Task brief —
When the line containing "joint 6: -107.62" appears in the data below, begin copying there and stop only after the line containing "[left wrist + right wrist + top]".

Entries provided —

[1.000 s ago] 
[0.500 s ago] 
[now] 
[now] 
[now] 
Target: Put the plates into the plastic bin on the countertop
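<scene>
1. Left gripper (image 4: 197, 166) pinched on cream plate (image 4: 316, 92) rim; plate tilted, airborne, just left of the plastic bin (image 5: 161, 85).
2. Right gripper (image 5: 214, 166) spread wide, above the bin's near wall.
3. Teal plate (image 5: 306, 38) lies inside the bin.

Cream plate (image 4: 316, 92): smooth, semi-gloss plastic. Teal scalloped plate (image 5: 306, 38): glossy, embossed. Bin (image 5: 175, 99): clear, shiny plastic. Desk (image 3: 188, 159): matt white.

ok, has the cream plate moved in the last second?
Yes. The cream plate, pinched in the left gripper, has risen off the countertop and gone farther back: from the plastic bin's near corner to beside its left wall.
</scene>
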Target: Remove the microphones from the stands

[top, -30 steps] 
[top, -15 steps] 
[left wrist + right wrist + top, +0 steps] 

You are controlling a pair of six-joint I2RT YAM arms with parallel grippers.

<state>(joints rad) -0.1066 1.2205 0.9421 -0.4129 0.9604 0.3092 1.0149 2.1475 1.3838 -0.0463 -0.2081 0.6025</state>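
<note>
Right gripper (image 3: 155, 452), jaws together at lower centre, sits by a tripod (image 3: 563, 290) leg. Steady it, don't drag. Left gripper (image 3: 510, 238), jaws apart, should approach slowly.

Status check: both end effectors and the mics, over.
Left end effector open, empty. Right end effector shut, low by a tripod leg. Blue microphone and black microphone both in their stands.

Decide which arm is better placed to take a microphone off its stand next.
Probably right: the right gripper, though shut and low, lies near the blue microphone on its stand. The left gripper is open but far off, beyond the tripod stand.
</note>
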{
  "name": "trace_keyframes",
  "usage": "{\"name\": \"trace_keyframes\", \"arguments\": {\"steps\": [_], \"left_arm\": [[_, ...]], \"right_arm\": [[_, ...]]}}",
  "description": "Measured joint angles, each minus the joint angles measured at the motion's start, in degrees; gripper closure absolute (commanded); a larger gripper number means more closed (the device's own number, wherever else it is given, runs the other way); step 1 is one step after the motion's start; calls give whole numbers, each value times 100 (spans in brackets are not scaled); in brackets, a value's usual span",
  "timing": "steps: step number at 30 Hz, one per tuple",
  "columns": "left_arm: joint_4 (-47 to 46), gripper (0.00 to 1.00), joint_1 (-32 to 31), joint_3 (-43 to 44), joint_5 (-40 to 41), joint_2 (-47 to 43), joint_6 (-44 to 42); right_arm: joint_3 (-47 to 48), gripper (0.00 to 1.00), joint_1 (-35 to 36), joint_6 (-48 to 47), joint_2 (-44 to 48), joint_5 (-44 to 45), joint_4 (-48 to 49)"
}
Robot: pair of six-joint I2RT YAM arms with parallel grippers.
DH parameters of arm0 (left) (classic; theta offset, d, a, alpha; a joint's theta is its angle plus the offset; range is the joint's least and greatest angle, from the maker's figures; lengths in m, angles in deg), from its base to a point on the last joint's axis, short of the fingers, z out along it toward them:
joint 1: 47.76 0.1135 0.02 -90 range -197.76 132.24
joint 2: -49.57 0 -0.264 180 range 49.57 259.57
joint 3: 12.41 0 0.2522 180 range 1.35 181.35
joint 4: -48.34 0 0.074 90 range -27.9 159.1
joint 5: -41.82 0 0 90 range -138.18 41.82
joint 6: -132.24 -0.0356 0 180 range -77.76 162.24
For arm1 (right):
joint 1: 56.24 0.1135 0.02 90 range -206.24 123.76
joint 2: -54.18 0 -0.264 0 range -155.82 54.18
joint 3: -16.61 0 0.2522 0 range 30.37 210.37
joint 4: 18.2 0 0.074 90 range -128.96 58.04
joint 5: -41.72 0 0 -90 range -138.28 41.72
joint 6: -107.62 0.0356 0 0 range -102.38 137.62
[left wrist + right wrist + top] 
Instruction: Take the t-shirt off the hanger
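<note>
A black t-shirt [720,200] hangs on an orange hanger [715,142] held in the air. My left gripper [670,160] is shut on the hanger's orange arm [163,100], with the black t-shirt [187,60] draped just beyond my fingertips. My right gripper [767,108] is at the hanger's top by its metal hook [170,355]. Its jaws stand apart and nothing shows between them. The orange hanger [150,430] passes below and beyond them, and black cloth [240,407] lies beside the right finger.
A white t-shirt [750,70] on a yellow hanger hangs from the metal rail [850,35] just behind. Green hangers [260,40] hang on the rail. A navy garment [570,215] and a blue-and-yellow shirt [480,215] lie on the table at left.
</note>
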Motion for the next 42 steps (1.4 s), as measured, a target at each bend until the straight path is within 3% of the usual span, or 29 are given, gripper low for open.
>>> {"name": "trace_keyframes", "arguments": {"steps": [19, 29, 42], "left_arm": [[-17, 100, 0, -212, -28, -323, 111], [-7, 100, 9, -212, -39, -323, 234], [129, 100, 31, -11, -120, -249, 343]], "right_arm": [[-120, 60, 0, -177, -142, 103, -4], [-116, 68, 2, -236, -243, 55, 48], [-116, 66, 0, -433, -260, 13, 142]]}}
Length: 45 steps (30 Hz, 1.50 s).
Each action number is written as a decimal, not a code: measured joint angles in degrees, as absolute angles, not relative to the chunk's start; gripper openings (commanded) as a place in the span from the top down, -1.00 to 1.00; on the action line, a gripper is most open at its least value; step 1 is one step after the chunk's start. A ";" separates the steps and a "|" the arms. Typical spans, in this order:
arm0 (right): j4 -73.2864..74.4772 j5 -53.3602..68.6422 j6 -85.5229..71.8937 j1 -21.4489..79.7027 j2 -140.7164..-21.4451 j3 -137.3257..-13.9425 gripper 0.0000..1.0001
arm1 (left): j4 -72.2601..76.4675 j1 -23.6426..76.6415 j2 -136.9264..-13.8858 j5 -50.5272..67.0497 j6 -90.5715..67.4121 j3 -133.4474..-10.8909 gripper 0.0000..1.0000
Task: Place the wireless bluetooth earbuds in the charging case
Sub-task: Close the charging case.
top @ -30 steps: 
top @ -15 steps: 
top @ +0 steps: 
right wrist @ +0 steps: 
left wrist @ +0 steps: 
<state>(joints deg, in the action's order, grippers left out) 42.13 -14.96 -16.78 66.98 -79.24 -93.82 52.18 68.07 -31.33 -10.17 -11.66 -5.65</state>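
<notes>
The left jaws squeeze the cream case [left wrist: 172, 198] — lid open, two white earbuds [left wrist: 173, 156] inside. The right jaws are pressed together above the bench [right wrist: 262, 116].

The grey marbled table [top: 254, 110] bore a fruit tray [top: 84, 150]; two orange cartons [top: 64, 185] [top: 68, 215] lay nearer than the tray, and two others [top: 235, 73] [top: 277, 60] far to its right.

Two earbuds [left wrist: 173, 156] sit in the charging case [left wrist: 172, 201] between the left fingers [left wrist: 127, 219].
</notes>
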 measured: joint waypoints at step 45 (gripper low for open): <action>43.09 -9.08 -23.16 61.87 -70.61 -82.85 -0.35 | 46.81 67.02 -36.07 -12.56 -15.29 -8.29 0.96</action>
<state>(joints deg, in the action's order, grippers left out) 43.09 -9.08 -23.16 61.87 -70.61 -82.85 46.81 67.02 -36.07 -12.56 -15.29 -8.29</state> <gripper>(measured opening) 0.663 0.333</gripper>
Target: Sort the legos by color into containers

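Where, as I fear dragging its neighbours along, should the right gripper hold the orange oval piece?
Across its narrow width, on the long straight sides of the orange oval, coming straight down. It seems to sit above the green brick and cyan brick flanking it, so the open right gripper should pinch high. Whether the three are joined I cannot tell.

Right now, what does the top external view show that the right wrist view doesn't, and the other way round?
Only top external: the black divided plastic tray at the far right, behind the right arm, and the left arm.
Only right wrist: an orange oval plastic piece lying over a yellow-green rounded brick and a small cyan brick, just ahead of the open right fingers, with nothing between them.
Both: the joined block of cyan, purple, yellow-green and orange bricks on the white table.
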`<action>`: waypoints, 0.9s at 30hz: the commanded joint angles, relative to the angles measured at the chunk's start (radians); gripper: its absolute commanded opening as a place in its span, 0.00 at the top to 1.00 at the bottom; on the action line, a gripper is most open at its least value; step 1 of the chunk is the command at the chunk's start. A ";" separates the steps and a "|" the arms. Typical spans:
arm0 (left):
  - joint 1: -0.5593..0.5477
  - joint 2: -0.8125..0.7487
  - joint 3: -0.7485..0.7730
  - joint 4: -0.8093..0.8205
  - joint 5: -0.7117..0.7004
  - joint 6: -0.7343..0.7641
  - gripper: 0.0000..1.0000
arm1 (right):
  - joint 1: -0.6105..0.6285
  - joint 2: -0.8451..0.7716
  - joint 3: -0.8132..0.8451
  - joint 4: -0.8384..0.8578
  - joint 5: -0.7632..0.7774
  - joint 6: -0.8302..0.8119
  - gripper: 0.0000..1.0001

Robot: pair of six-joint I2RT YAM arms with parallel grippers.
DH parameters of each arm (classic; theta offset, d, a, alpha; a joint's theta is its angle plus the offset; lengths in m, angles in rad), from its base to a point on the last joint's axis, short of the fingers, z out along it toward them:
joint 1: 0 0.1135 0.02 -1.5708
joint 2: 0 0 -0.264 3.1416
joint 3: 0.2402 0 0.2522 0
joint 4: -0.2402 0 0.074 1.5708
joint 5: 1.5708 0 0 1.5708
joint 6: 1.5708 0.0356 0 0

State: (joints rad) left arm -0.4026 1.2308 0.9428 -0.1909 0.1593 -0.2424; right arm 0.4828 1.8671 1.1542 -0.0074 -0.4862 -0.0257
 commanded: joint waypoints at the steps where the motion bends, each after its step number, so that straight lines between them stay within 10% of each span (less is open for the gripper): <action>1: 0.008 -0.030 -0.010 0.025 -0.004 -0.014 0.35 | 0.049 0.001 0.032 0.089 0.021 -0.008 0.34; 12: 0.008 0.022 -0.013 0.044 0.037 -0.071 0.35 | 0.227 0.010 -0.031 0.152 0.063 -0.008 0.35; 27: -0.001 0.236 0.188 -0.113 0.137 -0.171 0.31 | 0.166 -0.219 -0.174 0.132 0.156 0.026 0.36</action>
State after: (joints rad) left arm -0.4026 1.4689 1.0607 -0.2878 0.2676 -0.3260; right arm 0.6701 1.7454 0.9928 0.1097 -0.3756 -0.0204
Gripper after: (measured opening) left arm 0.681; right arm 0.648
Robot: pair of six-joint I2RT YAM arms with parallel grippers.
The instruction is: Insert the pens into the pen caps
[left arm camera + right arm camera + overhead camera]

Written response —
joint 6: -107.62 0.0356 0 0 range -102.38 137.62
[left wrist + right wrist + top] 

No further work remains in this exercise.